### TASK PROMPT
Find how many lines in this data contain the string "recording". Respond with only that number.

### INFORMATION SHOWN
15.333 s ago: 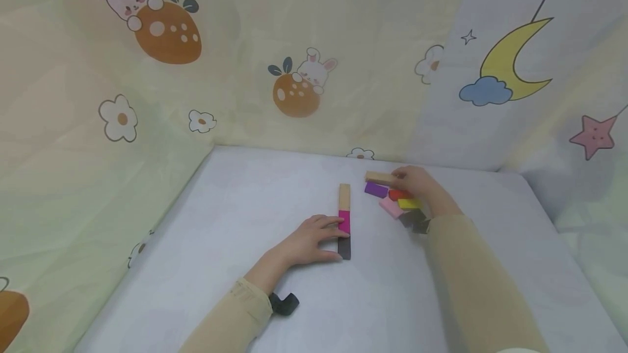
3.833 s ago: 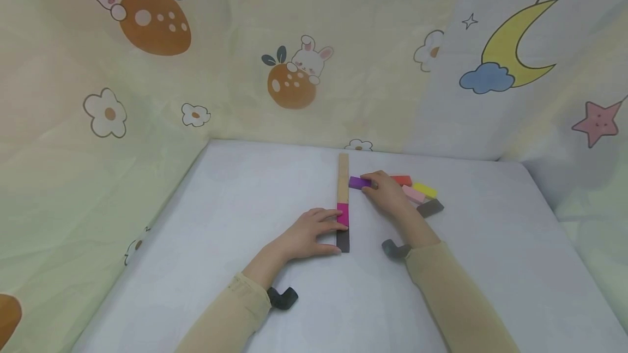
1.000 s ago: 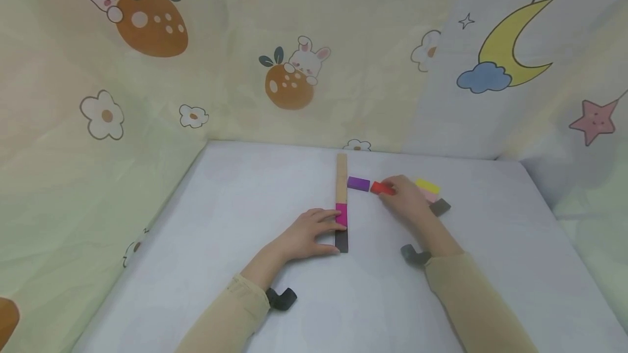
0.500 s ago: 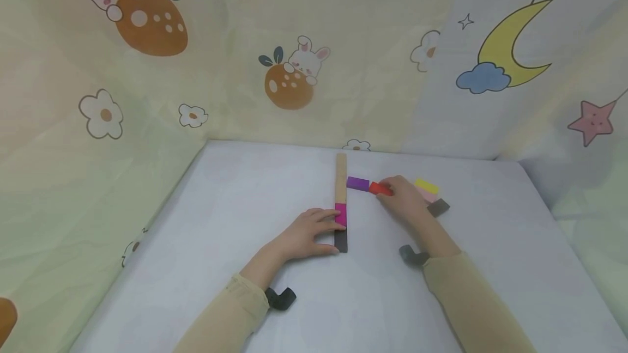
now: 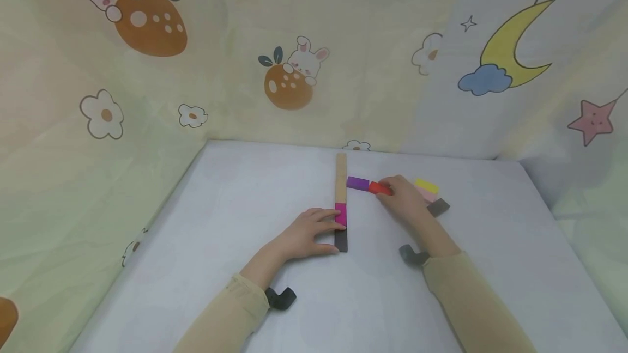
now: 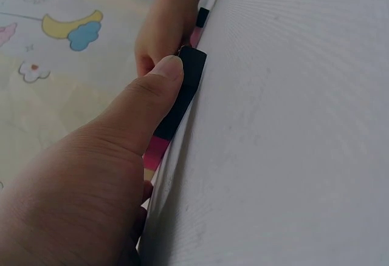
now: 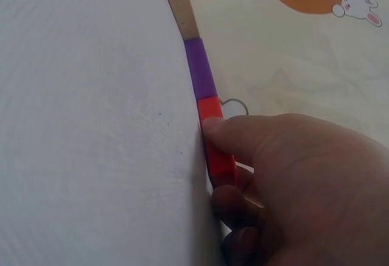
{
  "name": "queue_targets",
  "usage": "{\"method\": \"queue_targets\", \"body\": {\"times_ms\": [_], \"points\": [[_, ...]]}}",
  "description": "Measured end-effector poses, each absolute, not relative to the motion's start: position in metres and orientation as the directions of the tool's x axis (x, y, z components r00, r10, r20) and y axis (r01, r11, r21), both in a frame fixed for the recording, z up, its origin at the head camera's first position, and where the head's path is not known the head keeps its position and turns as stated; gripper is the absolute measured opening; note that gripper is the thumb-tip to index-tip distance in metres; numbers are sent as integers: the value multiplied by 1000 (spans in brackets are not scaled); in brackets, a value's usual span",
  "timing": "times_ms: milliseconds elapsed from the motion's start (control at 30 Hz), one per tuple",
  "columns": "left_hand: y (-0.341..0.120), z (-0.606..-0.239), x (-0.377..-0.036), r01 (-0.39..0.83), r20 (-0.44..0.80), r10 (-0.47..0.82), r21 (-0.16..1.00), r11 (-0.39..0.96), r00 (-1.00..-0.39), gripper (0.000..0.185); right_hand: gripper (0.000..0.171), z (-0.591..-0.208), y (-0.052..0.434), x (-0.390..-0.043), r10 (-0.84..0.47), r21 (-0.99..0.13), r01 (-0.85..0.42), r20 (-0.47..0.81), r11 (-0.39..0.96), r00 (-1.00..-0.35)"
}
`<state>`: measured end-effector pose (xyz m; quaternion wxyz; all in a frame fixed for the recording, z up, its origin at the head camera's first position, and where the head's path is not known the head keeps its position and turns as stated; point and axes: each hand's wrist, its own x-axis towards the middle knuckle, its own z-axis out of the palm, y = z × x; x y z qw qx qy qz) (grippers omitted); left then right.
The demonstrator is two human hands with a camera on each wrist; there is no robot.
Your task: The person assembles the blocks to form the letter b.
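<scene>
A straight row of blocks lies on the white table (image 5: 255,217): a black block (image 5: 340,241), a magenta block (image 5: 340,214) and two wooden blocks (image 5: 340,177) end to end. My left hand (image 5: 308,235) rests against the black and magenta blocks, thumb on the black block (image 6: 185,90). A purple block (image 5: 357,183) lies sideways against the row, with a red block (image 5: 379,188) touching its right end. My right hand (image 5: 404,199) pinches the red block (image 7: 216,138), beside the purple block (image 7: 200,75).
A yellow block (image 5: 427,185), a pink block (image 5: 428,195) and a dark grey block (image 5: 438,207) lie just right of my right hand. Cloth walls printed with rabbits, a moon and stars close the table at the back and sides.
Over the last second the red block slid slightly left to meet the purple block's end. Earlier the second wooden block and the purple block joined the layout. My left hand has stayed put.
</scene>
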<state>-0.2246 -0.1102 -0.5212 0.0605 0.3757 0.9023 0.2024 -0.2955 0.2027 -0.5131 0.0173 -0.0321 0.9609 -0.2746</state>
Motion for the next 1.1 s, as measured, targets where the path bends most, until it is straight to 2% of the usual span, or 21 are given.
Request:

### TASK SOLUTION
2